Ovidiu Cojocaru
- Full name: Ovidiu Cojocaru
- Born: 19 November 1996 (age 29) Pașcani, Romania
- Height: 1.78 m (5 ft 10 in)
- Weight: 105
- School: Gh.Duca Costanta

Rugby union career
- Position: Hooker
- Current team: CS Dinamo

Youth career
- 2010–11: CFR Pașcani
- 2011–15: CS Cleopatra Mamaia

Senior career
- Years: Team / Apps / (Points)
- 2012-2015: CS Cleopatra Mamaia / ? / (?)
- 2015–2022: CSM Baia Mare / 60 / (35)
- Correct as of 13 January 2019

International career
- Years: Team / Apps / (Points)
- 2017–Present: Romania / 34 / (35)
- Correct as of 13 January 2019

= Ovidiu Cojocaru =

Romania international rugby union player

Ovidiu Cojocaru (born 19 November 1996) is a Romanian rugby union player. He plays as a hooker for professional SuperLiga club CSM Baia Mare.

==Club career==
Ovidiu Cojocaru started playing rugby in 2010 as a youth for CFR, a local Romanian club based in Pașcani.
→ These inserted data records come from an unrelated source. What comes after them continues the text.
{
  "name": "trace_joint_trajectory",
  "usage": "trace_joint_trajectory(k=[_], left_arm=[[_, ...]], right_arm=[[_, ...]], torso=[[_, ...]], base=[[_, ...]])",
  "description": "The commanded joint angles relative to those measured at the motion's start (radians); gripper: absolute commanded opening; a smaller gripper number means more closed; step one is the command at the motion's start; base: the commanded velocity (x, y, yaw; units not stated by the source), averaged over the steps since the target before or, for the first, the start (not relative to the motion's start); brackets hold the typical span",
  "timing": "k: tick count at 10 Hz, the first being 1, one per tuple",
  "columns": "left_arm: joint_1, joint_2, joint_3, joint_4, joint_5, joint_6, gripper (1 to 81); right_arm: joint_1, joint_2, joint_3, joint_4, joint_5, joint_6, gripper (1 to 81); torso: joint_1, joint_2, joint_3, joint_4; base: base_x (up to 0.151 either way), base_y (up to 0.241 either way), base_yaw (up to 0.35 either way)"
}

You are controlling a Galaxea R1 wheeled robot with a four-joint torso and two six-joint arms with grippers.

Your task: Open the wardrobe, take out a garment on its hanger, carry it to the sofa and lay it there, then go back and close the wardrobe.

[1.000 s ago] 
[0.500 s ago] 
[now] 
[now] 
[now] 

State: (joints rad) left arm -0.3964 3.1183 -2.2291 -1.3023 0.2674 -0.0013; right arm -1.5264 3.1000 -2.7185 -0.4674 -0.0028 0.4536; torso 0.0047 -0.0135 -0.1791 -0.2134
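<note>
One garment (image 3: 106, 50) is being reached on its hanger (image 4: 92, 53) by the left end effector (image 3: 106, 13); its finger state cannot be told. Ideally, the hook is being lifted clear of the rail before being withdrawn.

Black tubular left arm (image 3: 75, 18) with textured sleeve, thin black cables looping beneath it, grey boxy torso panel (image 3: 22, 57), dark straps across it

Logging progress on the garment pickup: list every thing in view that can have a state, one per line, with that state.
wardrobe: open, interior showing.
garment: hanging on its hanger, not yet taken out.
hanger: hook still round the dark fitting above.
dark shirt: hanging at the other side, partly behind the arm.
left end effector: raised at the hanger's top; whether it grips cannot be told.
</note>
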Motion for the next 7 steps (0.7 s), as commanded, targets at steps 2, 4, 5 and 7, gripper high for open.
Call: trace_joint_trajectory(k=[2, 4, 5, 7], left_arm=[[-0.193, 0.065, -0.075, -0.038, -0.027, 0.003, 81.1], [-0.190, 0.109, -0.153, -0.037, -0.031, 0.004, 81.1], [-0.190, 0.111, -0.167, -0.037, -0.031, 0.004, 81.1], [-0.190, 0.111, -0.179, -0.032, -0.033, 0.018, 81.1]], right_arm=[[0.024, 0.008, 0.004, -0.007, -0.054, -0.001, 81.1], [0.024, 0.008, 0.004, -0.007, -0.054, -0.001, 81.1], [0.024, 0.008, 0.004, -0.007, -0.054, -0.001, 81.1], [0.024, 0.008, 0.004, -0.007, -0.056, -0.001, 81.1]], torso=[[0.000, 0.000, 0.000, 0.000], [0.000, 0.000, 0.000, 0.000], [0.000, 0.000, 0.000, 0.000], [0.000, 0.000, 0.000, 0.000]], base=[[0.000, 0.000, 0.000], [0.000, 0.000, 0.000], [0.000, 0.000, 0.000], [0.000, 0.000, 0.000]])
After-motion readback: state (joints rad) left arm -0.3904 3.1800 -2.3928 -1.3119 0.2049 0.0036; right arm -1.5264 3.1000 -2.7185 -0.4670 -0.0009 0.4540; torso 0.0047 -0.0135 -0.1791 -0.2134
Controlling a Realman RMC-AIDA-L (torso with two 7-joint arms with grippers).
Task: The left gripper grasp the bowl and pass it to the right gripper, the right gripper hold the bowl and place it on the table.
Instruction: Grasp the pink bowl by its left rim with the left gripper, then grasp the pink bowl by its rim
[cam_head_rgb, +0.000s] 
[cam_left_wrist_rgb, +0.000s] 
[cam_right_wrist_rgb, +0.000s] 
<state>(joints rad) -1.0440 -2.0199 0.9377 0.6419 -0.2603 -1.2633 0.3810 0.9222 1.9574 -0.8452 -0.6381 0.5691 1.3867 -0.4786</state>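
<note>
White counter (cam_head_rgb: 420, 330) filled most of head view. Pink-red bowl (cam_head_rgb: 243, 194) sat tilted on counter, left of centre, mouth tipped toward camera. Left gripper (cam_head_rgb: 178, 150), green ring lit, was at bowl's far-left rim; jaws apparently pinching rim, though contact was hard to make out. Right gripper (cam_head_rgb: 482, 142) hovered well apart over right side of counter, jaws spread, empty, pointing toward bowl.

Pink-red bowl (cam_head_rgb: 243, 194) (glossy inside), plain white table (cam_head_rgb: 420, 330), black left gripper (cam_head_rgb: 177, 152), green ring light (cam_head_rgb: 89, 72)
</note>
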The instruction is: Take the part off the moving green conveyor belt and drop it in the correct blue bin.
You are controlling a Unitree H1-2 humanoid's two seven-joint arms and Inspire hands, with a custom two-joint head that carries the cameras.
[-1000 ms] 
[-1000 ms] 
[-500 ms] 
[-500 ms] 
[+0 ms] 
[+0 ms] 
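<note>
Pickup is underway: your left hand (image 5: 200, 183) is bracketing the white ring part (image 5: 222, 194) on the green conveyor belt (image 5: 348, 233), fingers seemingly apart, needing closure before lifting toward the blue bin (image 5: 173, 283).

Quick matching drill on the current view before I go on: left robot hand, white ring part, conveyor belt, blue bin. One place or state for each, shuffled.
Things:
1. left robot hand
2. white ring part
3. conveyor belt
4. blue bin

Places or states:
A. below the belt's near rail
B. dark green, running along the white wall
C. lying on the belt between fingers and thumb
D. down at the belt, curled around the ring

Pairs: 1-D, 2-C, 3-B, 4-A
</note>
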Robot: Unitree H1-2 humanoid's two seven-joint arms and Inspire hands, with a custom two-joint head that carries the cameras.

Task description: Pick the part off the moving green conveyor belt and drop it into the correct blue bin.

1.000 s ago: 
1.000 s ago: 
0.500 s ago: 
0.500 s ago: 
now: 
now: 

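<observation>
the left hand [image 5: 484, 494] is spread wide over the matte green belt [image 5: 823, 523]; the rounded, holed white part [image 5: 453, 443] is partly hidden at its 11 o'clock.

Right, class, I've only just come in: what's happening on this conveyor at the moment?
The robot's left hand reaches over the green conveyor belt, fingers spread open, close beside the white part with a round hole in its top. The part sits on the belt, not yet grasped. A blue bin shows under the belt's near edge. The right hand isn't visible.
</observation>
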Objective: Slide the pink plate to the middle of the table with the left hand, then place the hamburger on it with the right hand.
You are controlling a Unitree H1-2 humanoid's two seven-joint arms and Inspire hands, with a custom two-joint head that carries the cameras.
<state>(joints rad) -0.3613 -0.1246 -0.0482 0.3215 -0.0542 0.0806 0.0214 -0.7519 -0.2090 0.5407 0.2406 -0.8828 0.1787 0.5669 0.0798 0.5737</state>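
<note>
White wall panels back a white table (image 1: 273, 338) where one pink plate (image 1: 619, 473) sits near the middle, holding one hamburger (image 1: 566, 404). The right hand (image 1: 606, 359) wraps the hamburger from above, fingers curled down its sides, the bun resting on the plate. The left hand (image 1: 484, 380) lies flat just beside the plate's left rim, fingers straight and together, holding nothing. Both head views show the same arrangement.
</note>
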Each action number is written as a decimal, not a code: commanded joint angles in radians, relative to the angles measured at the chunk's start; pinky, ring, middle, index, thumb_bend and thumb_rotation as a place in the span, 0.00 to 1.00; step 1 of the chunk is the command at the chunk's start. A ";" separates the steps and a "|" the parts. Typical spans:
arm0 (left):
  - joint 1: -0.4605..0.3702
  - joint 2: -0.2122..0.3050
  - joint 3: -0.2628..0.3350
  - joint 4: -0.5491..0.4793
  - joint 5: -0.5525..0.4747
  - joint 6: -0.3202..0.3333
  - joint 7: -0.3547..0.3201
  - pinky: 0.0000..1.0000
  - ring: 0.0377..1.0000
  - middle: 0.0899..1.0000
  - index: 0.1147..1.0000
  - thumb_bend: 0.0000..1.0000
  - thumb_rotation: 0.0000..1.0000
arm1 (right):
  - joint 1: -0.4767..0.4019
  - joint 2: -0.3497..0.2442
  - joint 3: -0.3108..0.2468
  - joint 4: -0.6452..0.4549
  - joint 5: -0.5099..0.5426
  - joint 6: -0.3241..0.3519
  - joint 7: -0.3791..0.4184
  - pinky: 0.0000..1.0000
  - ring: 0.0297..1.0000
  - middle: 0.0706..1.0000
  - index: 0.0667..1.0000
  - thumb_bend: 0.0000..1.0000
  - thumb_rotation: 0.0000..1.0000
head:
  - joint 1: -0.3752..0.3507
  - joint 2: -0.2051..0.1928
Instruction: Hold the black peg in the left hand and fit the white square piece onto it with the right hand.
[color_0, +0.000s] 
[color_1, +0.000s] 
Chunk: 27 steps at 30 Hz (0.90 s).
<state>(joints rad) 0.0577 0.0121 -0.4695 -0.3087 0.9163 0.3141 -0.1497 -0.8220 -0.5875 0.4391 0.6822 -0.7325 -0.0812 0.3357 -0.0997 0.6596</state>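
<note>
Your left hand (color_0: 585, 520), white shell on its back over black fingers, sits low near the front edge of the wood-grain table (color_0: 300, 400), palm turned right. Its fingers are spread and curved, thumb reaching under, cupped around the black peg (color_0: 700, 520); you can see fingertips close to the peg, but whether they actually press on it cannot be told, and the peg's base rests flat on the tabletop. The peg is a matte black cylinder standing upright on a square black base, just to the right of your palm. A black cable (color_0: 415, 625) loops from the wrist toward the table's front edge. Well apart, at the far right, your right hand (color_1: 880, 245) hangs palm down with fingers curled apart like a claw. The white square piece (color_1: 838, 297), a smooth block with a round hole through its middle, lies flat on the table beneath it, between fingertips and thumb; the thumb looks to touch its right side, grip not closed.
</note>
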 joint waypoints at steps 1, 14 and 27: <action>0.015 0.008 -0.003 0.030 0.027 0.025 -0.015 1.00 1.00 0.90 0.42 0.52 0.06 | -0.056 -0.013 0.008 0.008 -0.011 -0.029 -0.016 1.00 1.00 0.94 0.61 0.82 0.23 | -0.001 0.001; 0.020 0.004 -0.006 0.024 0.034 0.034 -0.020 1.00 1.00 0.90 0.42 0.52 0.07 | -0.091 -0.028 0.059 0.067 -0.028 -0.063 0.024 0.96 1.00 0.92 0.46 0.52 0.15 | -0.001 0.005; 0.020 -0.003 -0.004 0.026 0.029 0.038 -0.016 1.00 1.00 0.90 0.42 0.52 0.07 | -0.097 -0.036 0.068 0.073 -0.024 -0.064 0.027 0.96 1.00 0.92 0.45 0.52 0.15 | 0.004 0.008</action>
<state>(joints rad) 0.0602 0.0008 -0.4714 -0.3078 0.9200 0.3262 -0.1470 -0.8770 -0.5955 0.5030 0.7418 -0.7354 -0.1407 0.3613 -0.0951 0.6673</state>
After one year he moved to the seaside joining CS Cleopatra Mamaia. In July 2015 he started his professional journey joining SuperLiga side, CSM Baia Mare.

==International career==
Cojocaru is also selected for Romania's national team, the Oaks, making his international debut in a test match against the Tupis on 24 June 2017.